In the superb math of the African bush, two hippos make an island.
This much became clear as my wife and I headed with our South African guide to the Krüger National Park landing strip on which a small plane would soon land and whisk us back to Johannesburg and points beyond.
Mounted atop a green Land Rover—the last of a dying breed, soon to be replaced by the relentless efficiency of a fleet of Toyotas—we came upon one last watering hole ‘just in case’.
Our guide always prefaced his detours with ‘just in case’, a shrewd management of expectations learned the hard way from demanding tourists who believed he ought to summon, say, a knot of rhinos on demand. After all, they’d come so far.
This time, we peered into the distance of a rather big muck of water for such an African summer. Phill the Guide wondered aloud whether those were rhinos down there. ‘No, it’s an island’, someone corrected.
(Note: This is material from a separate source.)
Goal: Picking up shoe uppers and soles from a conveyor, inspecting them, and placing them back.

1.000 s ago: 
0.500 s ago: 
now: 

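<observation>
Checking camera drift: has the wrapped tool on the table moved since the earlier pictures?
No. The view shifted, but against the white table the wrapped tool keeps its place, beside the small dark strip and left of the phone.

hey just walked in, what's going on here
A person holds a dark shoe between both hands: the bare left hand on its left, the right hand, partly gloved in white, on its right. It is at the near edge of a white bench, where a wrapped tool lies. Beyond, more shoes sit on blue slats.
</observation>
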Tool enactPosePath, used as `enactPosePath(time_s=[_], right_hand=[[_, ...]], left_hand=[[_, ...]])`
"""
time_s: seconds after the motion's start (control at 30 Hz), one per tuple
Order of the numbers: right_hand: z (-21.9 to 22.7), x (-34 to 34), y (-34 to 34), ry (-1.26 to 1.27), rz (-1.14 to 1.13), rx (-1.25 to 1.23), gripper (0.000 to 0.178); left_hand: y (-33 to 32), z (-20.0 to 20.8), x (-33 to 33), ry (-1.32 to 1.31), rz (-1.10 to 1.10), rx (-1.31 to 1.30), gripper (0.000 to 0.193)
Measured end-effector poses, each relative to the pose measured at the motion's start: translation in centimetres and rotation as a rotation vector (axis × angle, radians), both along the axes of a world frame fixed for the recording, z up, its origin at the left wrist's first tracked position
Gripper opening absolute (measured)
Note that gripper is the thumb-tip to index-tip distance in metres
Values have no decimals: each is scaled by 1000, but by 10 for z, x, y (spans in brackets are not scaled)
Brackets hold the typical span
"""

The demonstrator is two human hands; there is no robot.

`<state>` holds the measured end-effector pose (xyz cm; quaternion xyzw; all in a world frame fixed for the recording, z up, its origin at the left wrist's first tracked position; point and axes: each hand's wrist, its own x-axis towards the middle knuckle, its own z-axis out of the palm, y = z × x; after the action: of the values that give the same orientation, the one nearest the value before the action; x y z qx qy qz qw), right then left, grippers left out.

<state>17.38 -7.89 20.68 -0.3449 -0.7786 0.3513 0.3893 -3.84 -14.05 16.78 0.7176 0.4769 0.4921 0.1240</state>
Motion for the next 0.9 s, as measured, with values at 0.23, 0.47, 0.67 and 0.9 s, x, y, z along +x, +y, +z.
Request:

‘Hmm …’, Phill offered thoughtfully, ‘only there’s never been an island there before.’ Just then the island moved, then separated and—mirabilu dictu—two rhinos were now visible where once an island had appeared in all its immovable solidity. One big one, one little one, drifting along in that way that only multi-ton water-born animals can.
Two rhinos do make an island, not least in Africa where everything and nothing is possible.
This book is for travelers who move about the world for more than just the purpose of getting—yet again—to Point B.
This book is not for backpackers. Multiple guides exist for such light-weight travelers, and I hasten to refer you—if backpacking is your game—to the Lonely Planet and Rough Guide products, for the overall quality of both series is still unsurpassed.
Nor do we write for the Condé Nast crowd. If that’s your style, I occasionally—thought not often—envy you your luxuries and am confident your tour arranger will set them up for you.
Two Hippos Make an Island is for the inbetween crowd. We love our occasional hot shower in a nice hotel room and can even be discovered ordering up the occasional overpriced breakfast from room service. Yet we insists upon beating our way outside the protective coterie of minders who would keep us from interacting with the population to which we refer somewhat audaciously as ‘the people’.
It is our crowd that is likely to discover, sooner or later, that two hippos occasionally make an island.